Einerseits ist es ja noch einmal gutgegangen: Neil Shicoff wird nicht Staatsoperndirektor, und seine zickige Reaktion ("Intrige!") gibt im Nachhinein all jenen Recht, die dem Sänger und Kanzlerintimus nicht zugetraut hatten, auf diesem Posten zu bestehen. Ebenso übrigens, wie das verschnupft knappe Statement des Bundeskanzlers ("eine interessante Wahl") post festum den Verdacht der versuchten Freunderlwirtschaft erhärtet (siehe auch Seite 62).

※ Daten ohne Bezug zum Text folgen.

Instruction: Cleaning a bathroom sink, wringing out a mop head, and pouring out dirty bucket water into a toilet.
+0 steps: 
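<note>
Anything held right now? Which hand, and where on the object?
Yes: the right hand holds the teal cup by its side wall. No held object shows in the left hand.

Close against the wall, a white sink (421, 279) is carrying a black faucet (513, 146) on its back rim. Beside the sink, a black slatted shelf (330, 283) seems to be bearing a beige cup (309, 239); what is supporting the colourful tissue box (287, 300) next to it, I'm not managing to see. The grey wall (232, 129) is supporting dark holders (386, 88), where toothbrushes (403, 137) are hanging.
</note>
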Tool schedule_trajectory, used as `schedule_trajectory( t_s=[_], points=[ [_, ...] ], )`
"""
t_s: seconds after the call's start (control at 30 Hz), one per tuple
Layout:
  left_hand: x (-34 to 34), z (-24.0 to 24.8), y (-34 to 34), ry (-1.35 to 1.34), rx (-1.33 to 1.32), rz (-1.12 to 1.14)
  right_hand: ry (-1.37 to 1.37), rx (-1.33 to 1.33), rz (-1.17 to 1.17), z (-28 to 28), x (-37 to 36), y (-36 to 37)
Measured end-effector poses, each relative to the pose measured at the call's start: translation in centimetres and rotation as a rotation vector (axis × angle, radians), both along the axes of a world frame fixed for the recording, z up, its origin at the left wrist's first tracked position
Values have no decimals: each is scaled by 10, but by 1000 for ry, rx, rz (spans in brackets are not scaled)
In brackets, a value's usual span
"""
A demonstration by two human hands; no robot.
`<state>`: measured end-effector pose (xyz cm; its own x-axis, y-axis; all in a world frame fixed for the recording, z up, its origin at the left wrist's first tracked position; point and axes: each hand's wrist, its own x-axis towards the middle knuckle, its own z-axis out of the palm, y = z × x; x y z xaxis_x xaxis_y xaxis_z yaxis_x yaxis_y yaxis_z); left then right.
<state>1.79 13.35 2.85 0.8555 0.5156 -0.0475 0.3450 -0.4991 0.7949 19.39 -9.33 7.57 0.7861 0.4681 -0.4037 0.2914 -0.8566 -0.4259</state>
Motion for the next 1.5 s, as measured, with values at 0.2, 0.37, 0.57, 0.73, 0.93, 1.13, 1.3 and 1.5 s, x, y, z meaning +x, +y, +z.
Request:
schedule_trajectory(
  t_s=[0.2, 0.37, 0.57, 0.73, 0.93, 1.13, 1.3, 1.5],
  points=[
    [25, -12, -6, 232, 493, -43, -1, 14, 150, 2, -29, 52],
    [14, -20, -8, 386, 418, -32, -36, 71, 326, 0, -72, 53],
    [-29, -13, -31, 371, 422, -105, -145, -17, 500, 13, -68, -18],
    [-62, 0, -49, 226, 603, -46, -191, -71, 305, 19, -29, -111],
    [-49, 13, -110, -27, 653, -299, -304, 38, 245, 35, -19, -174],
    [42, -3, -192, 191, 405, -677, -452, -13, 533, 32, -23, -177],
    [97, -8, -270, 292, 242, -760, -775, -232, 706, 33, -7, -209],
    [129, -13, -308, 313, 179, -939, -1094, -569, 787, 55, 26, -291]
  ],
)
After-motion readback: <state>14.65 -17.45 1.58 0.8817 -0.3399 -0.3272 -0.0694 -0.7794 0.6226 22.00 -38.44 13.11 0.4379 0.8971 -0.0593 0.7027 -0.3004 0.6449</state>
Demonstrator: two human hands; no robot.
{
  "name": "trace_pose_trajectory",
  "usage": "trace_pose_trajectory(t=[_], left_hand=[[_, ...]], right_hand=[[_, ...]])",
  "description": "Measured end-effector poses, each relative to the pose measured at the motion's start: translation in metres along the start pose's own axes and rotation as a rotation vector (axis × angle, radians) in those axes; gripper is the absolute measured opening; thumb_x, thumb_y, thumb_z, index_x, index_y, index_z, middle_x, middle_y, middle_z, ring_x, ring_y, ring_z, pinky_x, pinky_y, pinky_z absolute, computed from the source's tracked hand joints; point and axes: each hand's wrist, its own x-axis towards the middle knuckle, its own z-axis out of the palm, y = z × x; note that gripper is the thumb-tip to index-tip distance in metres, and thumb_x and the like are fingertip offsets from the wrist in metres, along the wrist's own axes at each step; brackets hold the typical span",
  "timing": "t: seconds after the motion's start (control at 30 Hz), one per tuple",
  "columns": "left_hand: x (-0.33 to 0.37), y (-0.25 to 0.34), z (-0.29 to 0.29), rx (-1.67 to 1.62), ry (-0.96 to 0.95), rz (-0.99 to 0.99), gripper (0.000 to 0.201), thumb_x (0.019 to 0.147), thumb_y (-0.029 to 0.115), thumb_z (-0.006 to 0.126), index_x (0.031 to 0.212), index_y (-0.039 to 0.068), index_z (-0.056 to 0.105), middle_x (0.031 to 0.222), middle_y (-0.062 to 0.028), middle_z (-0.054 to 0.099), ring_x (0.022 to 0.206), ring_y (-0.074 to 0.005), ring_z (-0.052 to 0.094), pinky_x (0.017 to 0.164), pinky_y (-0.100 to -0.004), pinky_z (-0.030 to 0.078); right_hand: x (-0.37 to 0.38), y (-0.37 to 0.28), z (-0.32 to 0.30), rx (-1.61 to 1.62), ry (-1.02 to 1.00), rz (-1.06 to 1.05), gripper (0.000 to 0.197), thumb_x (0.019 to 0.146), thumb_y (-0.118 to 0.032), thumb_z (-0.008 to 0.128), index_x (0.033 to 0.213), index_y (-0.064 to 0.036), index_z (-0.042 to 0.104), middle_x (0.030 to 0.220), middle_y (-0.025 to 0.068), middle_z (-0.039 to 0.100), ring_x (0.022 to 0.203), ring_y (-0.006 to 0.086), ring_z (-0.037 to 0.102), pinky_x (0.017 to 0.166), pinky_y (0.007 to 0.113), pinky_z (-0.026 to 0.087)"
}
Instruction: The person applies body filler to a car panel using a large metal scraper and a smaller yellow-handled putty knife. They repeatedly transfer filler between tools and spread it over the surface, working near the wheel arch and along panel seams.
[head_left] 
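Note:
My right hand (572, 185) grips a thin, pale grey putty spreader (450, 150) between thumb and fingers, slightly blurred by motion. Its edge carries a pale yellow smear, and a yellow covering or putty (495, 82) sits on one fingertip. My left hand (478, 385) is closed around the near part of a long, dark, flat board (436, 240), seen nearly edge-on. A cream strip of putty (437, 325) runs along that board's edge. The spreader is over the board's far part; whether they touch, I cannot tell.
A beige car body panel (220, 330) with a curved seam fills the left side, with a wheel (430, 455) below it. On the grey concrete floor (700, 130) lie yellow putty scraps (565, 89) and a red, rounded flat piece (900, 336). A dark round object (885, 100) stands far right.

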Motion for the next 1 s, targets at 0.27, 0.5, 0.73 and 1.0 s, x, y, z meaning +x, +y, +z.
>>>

Andererseits: Gott behüt vor allem, was noch ein Glück ist! Muss man die Bestellung von Franz Welser-Möst und Dominique Meyer nun wirklich so begeistert aufnehmen, wie manche es tun? Und ist Kulturministerin Claudia Schmied tatsächlich die große Siegerin der Direktorenfindungsposse? Letzteres ist schnell beantwortet: Nein - denn dass sie als Verantwortliche dem ungehörigen Drängen ihres in dieser Sache unzuständigen Chefs widerstand, ist eigentlich eine demokratische Selbstverständlichkeit, die unsere Achtung, aber noch keinen Jubel verdient.